_WHAT IS NEEDED_:
In the copy, every record below must appear exactly as given, and no picture may appear.

═════ EXTRACTED ENTRIES ═════

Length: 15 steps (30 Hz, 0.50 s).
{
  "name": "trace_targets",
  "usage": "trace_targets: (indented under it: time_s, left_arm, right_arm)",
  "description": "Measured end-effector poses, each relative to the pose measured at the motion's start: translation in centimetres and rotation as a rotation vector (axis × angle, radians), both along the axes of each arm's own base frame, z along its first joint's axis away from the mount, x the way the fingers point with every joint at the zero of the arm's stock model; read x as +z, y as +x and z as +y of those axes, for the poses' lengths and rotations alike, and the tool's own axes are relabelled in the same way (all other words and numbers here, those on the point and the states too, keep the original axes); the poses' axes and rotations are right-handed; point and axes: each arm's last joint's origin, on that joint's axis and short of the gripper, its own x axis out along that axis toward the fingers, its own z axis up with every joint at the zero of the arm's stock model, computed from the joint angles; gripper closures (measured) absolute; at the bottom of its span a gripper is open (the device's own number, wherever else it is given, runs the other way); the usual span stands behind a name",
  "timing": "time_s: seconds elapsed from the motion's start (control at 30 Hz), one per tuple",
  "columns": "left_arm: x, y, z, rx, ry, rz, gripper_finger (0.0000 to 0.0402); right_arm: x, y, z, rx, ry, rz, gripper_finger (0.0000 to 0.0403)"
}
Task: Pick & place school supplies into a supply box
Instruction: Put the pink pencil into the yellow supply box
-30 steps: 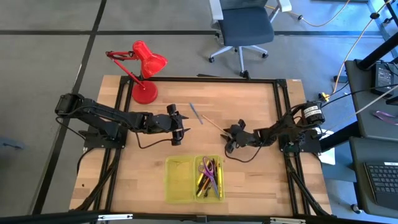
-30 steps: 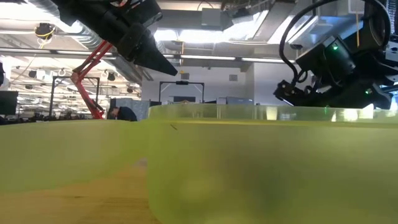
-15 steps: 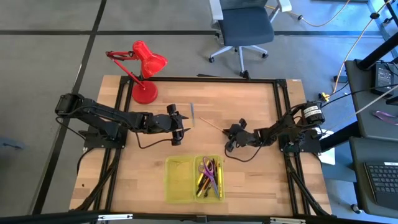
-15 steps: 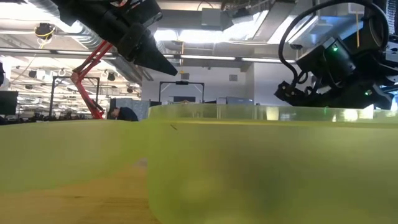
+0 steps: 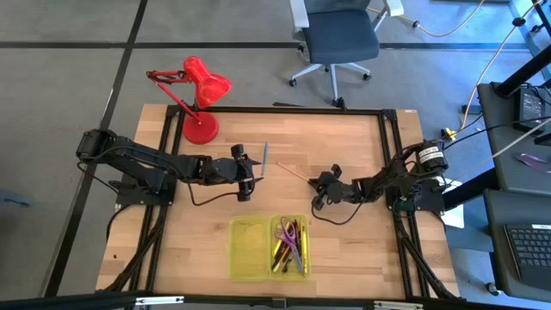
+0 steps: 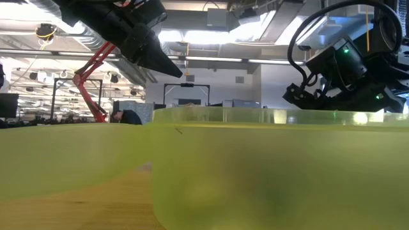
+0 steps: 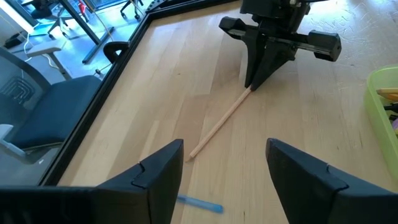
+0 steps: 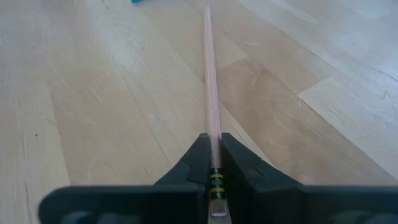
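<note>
A tan wooden pencil (image 5: 295, 172) lies slanting across the middle of the table, and my right gripper (image 5: 315, 186) is shut on its right end. A blue pen (image 5: 265, 155) lies on the wood just left of the pencil's tip. My left gripper (image 5: 256, 175) hovers open near the pen, touching nothing; its wrist view shows the pen (image 7: 199, 204) between its fingers and the pencil (image 7: 217, 124) beyond. The yellow-green supply box (image 5: 250, 250) lies open at the near edge, with pens and purple scissors (image 5: 293, 241) in its right half. My right gripper pinches the pencil's eraser end (image 8: 214, 177) between its two fingers, the metal ferrule showing between them. The fingers come from the table's right, slanting down, and lie along the pencil. The pencil runs straight out ahead, its far tip (image 7: 191, 154) down on the wood.
A red desk lamp (image 5: 200, 95) stands at the far left corner of the table. A black frame rail (image 5: 284, 110) runs round the table top. An office chair (image 5: 340, 39) stands beyond the far edge. In the low view the box's wall (image 6: 255, 172) fills the foreground.
The blue pen has turned about on the table: it lay slanted a second ago and now points almost straight from far to near, its near end swung toward the left. Both grippers have stayed nearly in place.
</note>
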Motion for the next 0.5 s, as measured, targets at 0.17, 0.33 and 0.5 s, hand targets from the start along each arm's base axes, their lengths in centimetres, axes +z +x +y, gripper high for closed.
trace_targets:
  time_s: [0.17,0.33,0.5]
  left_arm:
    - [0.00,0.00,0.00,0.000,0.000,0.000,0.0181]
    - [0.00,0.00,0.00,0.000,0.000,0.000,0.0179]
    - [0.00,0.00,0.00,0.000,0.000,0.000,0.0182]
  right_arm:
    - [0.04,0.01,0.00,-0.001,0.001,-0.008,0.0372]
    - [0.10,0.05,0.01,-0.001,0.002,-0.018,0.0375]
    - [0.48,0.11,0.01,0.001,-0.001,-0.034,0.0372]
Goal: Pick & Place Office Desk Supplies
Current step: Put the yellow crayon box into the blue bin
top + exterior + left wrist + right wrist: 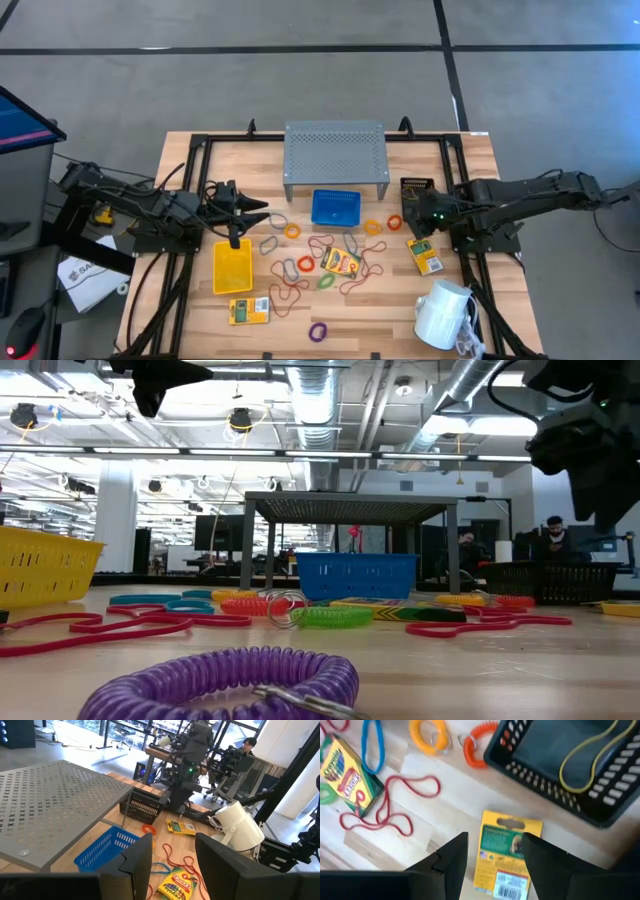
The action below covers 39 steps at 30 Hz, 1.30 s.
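Note:
My left gripper [258,213] [172,865] is open in the air just beyond the far end of the yellow bin [232,266], pointing toward the blue bin [335,207] [102,851]. My right gripper [412,222] [494,857] is open and hovers over a yellow printed packet [423,255] [506,855], with a finger standing on either side above it. The black mesh bin [415,190] [570,770] sits just beyond, with a yellow band inside. Several loops, among them orange [480,747], yellow [430,732], green [326,282] and purple [318,330] [230,675], lie flat on the table. Two more packets [341,262] [249,310] lie among them.
A grey perforated riser [335,150] stands at the far middle, over the far end of the blue bin. A white mug [445,312] lies on its side near the right front corner. A black frame [190,200] borders the table. People sit in the room behind.

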Available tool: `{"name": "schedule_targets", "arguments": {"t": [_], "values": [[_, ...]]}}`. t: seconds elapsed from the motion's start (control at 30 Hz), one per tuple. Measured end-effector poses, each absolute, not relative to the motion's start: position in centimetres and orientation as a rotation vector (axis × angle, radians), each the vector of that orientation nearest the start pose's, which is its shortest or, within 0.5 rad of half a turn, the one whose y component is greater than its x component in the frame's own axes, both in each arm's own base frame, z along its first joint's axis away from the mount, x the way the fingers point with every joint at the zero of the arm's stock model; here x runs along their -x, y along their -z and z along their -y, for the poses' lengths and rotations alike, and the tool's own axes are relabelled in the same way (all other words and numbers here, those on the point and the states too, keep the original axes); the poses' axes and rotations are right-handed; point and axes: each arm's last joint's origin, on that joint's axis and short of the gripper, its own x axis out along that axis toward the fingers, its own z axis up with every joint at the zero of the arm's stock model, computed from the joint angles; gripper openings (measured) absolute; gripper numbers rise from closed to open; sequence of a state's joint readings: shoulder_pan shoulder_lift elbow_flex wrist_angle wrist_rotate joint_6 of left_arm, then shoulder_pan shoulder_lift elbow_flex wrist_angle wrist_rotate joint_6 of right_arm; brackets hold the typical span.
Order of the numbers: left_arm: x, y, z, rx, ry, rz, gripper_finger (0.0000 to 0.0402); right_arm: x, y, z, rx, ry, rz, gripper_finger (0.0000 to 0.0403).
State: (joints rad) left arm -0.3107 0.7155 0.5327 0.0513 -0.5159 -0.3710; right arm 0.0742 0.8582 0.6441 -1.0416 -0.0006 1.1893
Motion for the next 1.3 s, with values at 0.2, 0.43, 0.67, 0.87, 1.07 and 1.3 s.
{"name": "schedule_targets", "arguments": {"t": [0.2,0.43,0.67,0.87,1.07,1.3], "values": [[-16.1,-27.9,3.7,0.316,-0.224,-0.081,0.0145,-12.5,-21.5,-2.3,-0.981,0.721,-1.193,0.0175],[-16.1,-27.9,3.7,0.316,-0.225,-0.083,0.0145,-13.1,-20.5,-3.7,-0.898,0.755,-1.256,0.0149],[-16.1,-27.9,3.7,0.315,-0.225,-0.084,0.0145,-14.2,-18.9,-4.4,-0.796,0.826,-1.328,0.0138],[-16.1,-27.9,3.7,0.315,-0.224,-0.083,0.0145,-16.0,-17.6,-4.8,-0.747,0.847,-1.289,0.0159],[-16.1,-27.9,3.7,0.316,-0.224,-0.081,0.0145,-16.6,-16.3,-4.9,-0.706,0.905,-1.341,0.0188],[-16.1,-27.9,3.7,0.316,-0.224,-0.081,0.0145,-16.9,-15.5,-5.0,-0.656,0.949,-1.358,0.0190]]}}
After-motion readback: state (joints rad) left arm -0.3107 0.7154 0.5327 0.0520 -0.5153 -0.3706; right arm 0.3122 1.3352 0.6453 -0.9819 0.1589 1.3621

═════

_SOLUTION TO THIS TASK_:
Length: 15 steps (30 Hz, 0.50 s).
{
  "name": "trace_targets",
  "usage": "trace_targets: (indented under it: time_s, left_arm, right_arm)",
  "description": "Measured end-effector poses, each relative to the pose measured at the motion's start: translation in centimetres and rotation as a rotation vector (axis × angle, radians), both along the axes of each arm's own base frame, z along its first joint's axis away from the mount, x the way the fingers point with every joint at the zero of the arm's stock model; read x as +z, y as +x and z as +y of those axes, for the poses' lengths and rotations alike, and the tool's own axes are relabelled in the same way (all other words and numbers here, those on the point and the states too, keep the original axes); the poses' axes and rotations are right-handed; point and axes: each arm's last joint's origin, on that joint's axis and short of the gripper, its own x axis out along that axis toward the fingers, its own z axis up with every joint at the zero of the arm's stock model, computed from the joint angles; gripper closures (measured) absolute; at the bottom of its span a gripper is open (the device's own number, wherever else it is given, runs the other way); the usual span stands behind a name",
  "timing": "time_s: seconds elapsed from the motion's start (control at 30 Hz), one per tuple",
  "columns": "left_arm: x, y, z, rx, ry, rz, gripper_finger (0.0000 to 0.0402); right_arm: x, y, z, rx, ry, rz, gripper_finger (0.0000 to 0.0403)"
}
Task: Pick & place school supplies into a supply box
Instruction: Put the pink pencil into the yellow supply box
-30 steps: 
-30 steps: 
-15 steps: 
-15 steps: 
+0 steps: 
+0 steps: 
+0 steps: 
+0 steps: 
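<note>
A tan wooden pencil (image 5: 295, 172) lies slanting across the middle of the table, and my right gripper (image 5: 315, 186) is shut on its right end. A blue pen (image 5: 265, 155) lies on the wood just left of the pencil's tip. My left gripper (image 5: 256, 175) hovers open near the pen, touching nothing; its wrist view shows the pen (image 7: 199, 204) between its fingers and the pencil (image 7: 217, 124) beyond. The yellow-green supply box (image 5: 250, 250) lies open at the near edge, with pens and purple scissors (image 5: 293, 241) in its right half. My right gripper pinches the pencil's eraser end (image 8: 214, 177) between its two fingers, the metal ferrule showing between them. The fingers come from the table's right, slanting down, and lie along the pencil. The pencil runs straight out ahead, its far tip (image 7: 191, 154) down on the wood.
A red desk lamp (image 5: 200, 95) stands at the far left corner of the table. A black frame rail (image 5: 284, 110) runs round the table top. An office chair (image 5: 340, 39) stands beyond the far edge. In the low view the box's wall (image 6: 255, 172) fills the foreground.
The blue pen has turned about on the table: it lay slanted a second ago and now points almost straight from far to near, its near end swung toward the left. Both grippers have stayed nearly in place.
</note>
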Motion for the next 0.5 s, as measured, targets at 0.17, 0.33 and 0.5 s, hand targets from the start along each arm's base axes, their lengths in centimetres, axes +z +x +y, gripper high for closed.
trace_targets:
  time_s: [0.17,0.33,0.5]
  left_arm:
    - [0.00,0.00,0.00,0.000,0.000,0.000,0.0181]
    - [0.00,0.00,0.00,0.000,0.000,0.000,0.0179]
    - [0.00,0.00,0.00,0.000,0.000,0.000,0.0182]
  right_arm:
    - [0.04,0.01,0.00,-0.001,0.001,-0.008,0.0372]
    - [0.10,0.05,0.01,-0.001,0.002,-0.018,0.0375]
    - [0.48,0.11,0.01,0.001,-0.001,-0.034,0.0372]
Goal: Pick & Place Office Desk Supplies
Current step: Put the yellow crayon box into the blue bin
top + exterior + left wrist + right wrist: 
The action below covers 39 steps at 30 Hz, 1.30 s.
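Note:
My left gripper [258,213] [172,865] is open in the air just beyond the far end of the yellow bin [232,266], pointing toward the blue bin [335,207] [102,851]. My right gripper [412,222] [494,857] is open and hovers over a yellow printed packet [423,255] [506,855], with a finger standing on either side above it. The black mesh bin [415,190] [570,770] sits just beyond, with a yellow band inside. Several loops, among them orange [480,747], yellow [430,732], green [326,282] and purple [318,330] [230,675], lie flat on the table. Two more packets [341,262] [249,310] lie among them.
A grey perforated riser [335,150] stands at the far middle, over the far end of the blue bin. A white mug [445,312] lies on its side near the right front corner. A black frame [190,200] borders the table. People sit in the room behind.
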
Available tool: `{"name": "schedule_targets", "arguments": {"t": [_], "values": [[_, ...]]}}`. t: seconds elapsed from the motion's start (control at 30 Hz), one per tuple. Measured end-effector poses, each absolute, not relative to the motion's start: position in centimetres and orientation as a rotation vector (axis × angle, radians), each the vector of that orientation nearest the start pose's, which is its shortest or, within 0.5 rad of half a turn, the one whose y component is greater than its x component in the frame's own axes, both in each arm's own base frame, z along its first joint's axis away from the mount, x the way the fingers point with every joint at the zero of the arm's stock model; here x runs along their -x, y along their -z and z along their -y, for the poses' lengths and rotations alike, and the tool's own axes are relabelled in the same way (all other words and numbers here, those on the point and the states too, keep the original axes); the poses' axes and rotations are right-handed; point and axes: each arm's last joint's origin, on that joint's axis and short of the gripper, its own x axis out along that axis toward the fingers, its own z axis up with every joint at the zero of the arm's stock model, computed from the joint angles; gripper openings (measured) absolute; gripper numbers rise from closed to open; sequence of a state's joint readings: shoulder_pan shoulder_lift elbow_flex wrist_angle wrist_rotate joint_6 of left_arm, then shoulder_pan shoulder_lift elbow_flex wrist_angle wrist_rotate joint_6 of right_arm; brackets hold the typical span.
Order of the numbers: left_arm: x, y, z, rx, ry, rz, gripper_finger (0.0000 to 0.0402); right_arm: x, y, z, rx, ry, rz, gripper_finger (0.0000 to 0.0403).
State: (joints rad) left arm -0.3107 0.7155 0.5327 0.0513 -0.5159 -0.3710; right arm 0.0742 0.8582 0.6441 -1.0416 -0.0006 1.1893
Motion for the next 1.3 s, with values at 0.2, 0.43, 0.67, 0.87, 1.07 and 1.3 s.
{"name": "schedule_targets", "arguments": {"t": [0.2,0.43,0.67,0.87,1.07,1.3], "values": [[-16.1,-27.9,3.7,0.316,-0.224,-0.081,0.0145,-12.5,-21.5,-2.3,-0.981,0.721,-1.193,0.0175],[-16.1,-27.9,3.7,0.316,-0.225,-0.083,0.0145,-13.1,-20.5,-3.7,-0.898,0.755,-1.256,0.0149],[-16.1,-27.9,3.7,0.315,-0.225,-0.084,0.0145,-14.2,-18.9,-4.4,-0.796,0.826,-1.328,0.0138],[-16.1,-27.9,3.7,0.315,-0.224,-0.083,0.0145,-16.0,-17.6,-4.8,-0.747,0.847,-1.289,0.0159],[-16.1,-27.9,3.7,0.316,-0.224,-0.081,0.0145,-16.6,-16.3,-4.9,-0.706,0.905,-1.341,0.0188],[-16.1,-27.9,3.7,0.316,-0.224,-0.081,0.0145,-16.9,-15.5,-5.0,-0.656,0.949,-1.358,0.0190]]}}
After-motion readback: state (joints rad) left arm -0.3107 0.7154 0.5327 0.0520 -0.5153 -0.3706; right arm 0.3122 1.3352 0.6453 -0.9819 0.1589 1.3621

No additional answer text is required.